Nel 2024, le medie imprese del Sud Italia hanno conquistato un ruolo da
protagoniste sui mercati azionari, registrando performance straordinarie e
contribuendo in modo decisivo alla crescita del mercato Euronext Growth
Milan. A certificarlo sono i dati dell’Osservatorio ECM Euronext Growth Milan,
elaborati dalla società di consulenza IRTOP Consulting, che fotografano un
Mezzogiorno dinamico, competitivo e sempre più centrale nei processi di
sviluppo del sistema economico nazionale.

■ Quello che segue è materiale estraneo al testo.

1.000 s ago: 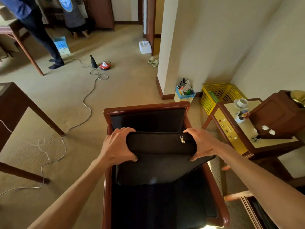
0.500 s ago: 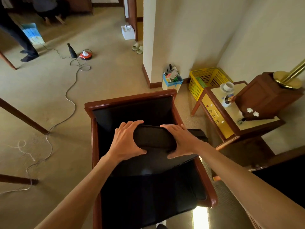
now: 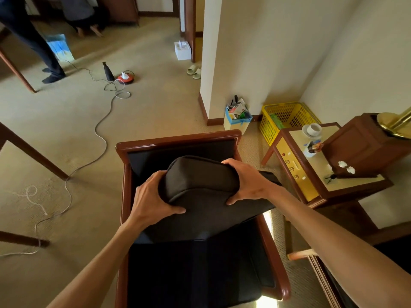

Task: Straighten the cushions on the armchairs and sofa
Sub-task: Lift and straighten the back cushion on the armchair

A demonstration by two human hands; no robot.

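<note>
Now, left hand (image 3: 153,196): gripping the left end of the cushion (image 3: 206,196), thumb lying on its near face and fingers wrapping over the far edge.
Right hand (image 3: 246,182): clasping the cushion's upper right part, fingers curling over the top edge and thumb pressing the near face.
Cushion: dark and thick, being held tilted above the seat of the armchair (image 3: 178,141), its right corner sticking out past the right armrest.
Armchair: sitting directly below the hands, with a reddish wooden frame and black padding on back and seat.
Side table (image 3: 287,161): standing just right of the armchair, carrying a cup on a saucer (image 3: 313,129) at its far end.
Yellow basket (image 3: 289,117): sitting on the carpet by the wall, beyond the side table.
Cable (image 3: 97,134): trailing across the carpet on the left, running to a red reel (image 3: 126,77) far off.
Person's legs (image 3: 33,41): standing far left.
</note>
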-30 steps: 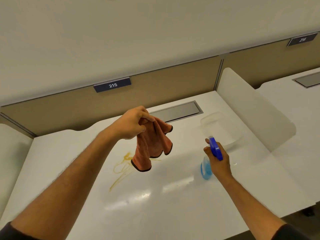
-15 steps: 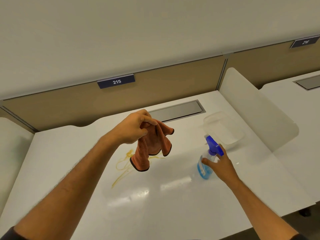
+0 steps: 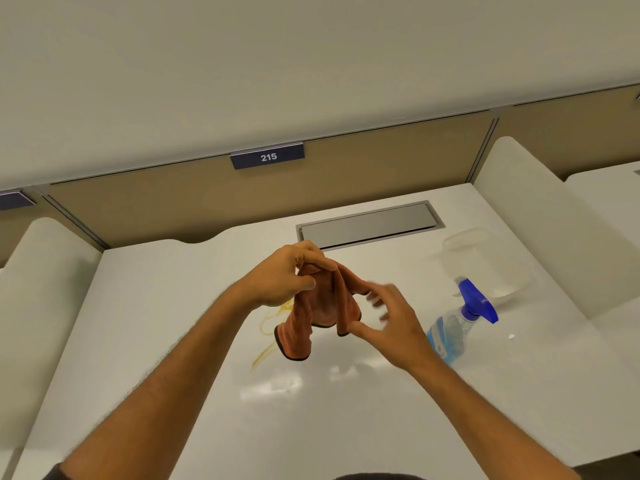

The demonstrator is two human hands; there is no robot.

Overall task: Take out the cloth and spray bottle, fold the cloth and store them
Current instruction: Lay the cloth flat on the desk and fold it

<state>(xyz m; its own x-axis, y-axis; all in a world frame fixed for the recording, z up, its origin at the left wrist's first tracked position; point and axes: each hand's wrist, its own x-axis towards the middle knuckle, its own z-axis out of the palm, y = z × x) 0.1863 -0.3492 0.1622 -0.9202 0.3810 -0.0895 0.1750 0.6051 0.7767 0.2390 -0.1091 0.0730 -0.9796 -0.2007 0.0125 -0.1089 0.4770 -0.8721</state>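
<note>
The left hand (image 3: 287, 275) pinches a crumpled orange microfibre cloth (image 3: 320, 306) above the white desk (image 3: 173, 341); the right hand (image 3: 391, 323), fingers spread and blurred, touches its hanging edge. A clear spray bottle with blue trigger (image 3: 460, 323) stands just right, its label unreadable, and a dark plaque (image 3: 267, 156) on the partition reads "215".

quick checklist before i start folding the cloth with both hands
1. Cloth held off the desk by left hand: ok.
2. Right hand free, open beside the cloth: ok.
3. Right hand gripping a cloth edge: cannot tell, blurred.
4. Spray bottle standing on the desk, clear of the hands: ok.
5. Desk clean for folding: not ok, yellow smear under the cloth.
</note>
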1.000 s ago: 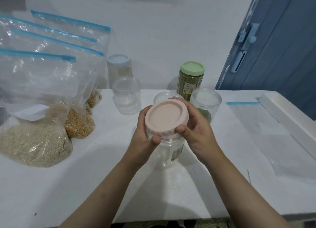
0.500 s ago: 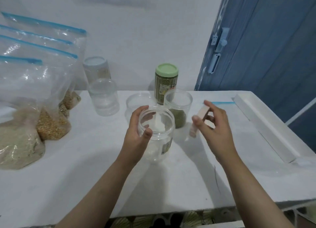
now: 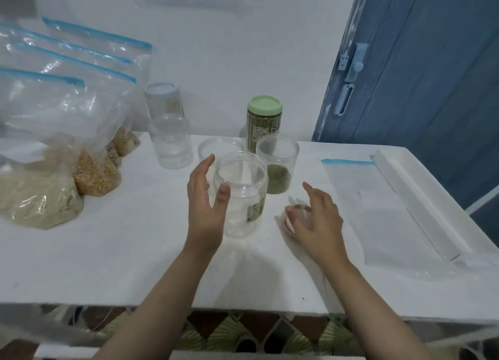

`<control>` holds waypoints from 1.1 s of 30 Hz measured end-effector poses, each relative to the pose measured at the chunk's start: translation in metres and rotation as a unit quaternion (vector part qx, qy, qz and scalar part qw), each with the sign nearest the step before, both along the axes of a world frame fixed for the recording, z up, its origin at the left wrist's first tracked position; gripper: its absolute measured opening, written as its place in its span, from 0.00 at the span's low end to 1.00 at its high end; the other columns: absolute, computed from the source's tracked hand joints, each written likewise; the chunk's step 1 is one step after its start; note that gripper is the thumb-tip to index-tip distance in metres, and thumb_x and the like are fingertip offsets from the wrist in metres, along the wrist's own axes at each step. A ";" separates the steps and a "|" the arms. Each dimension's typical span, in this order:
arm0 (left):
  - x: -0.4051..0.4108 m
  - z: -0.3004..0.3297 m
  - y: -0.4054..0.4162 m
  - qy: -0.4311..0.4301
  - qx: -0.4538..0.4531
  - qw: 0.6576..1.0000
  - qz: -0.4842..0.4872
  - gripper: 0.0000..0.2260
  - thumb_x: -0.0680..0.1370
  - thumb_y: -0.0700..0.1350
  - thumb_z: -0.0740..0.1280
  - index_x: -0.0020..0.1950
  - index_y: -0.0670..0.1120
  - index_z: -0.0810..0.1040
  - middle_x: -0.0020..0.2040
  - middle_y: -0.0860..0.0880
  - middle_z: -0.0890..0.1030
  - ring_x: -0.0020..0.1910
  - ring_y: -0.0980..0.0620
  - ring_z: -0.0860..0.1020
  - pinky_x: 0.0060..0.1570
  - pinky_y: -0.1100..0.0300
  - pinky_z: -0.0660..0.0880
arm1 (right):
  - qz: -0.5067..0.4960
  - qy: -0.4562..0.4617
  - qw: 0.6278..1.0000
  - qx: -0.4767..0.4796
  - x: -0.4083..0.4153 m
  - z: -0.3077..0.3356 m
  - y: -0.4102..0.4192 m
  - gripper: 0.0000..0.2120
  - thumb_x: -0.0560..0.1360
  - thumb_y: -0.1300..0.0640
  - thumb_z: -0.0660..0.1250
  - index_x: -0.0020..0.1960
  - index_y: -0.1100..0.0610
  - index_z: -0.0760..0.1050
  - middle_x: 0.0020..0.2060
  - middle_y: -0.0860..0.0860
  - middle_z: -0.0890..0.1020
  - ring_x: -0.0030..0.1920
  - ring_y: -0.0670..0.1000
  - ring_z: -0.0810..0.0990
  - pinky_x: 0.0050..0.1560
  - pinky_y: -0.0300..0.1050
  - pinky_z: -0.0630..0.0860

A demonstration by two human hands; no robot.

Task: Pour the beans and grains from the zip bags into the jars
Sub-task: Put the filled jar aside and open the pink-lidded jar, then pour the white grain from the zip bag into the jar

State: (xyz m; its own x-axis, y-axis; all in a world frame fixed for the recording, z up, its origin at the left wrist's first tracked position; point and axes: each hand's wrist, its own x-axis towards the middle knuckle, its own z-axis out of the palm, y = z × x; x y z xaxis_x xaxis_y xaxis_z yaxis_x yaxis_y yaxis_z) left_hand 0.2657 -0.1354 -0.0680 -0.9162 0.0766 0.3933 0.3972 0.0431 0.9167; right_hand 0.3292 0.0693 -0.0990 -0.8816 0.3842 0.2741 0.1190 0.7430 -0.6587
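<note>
**White table, loaded with bags and jars**

The white table [image 3: 135, 251] carries filled zip bags [image 3: 54, 170] well left of the left hand [image 3: 205, 205]. An open clear jar [image 3: 241, 197] stands just beside that hand. More jars [image 3: 276, 167] cluster beyond both hands. A pink lid [image 3: 290, 221] lies under the right hand [image 3: 316, 221]; an empty zip bag [image 3: 378, 211] lies flat to its right.

— What can't you make out under your right hand [image 3: 314, 219]?
— The pink lid [image 3: 289, 220]: your fingers cover most of it, and it blurs.
— And on the left?
— The zip bags [image 3: 54, 132] run off the picture's edge; the front ones hide the rear ones' contents.
— The jar label [image 3: 255, 211]?
— Too small to read.
</note>
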 end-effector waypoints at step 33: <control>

Crescita da record per le aziende meridionali
Secondo l’analisi, il 55% dei nuovi capitali raccolti attraverso le IPO su Euronext
nel 2024 proviene da aziende del Sud Italia, per un ammontare complessivo
pari a 94,3 milioni di euro. Le società meridionali che hanno scelto la
quotazione in Borsa sono sei, pari al 29% del totale nazionale, a testimonianza
della crescente apertura del tessuto imprenditoriale del Sud agli strumenti di
finanza evoluta.
Il profilo medio delle imprese del Sud in Borsa
Le imprese meridionali quotate presentano una capitalizzazione media di 54
milioni di euro e ricavi annui medi pari a 64 milioni di euro. Dati che
confermano una solidità strutturale e una visione imprenditoriale orientata alla
crescita e all’innovazione.
La Campania guida la rinascita economica
Tra le regioni meridionali, la Campania si distingue per numero di imprese
quotate e risultati ottenuti: sono nove le aziende campane presenti in Borsa,
con una raccolta media in IPO di 11,2 milioni di euro e ricavi medi che toccano i
64 milioni di euro. Un risultato che testimonia la vitalità dell’imprenditoria
locale e la sua capacità di affrontare con successo le sfide del mercato globale.
Le eccellenze campane

Tra le protagoniste della crescita troviamo realtà di eccellenza come:
● Convergenze S.p.A. Società Benefit: attiva nei settori delle
telecomunicazioni e dell’energia, con un forte orientamento alla
sostenibilità;
● Almawave S.p.A.: specializzata in intelligenza artificiale e analisi del
linguaggio naturale, è tra le pioniere nel campo dell’innovazione
tecnologica;
● GM Leather Industries S.p.A.: leader nella produzione di pellami per il
settore del lusso, un connubio perfetto tra tradizione manifatturiera e
capacità competitiva internazionale.

Un cambio di paradigma per il Mezzogiorno
Questi risultati raccontano di un cambio di paradigma economico: le medie
imprese del Sud non sono più realtà marginali, ma veri e propri motori di
sviluppo e competitività. Il Mezzogiorno emerge come protagonista
dell’economia italiana, con un modello imprenditoriale fondato su
sostenibilità, innovazione e apertura ai mercati finanziari.
Investire nel Sud oggi significa scommettere su una nuova visione di crescita,
capace di generare valore duraturo per l’intero Paese.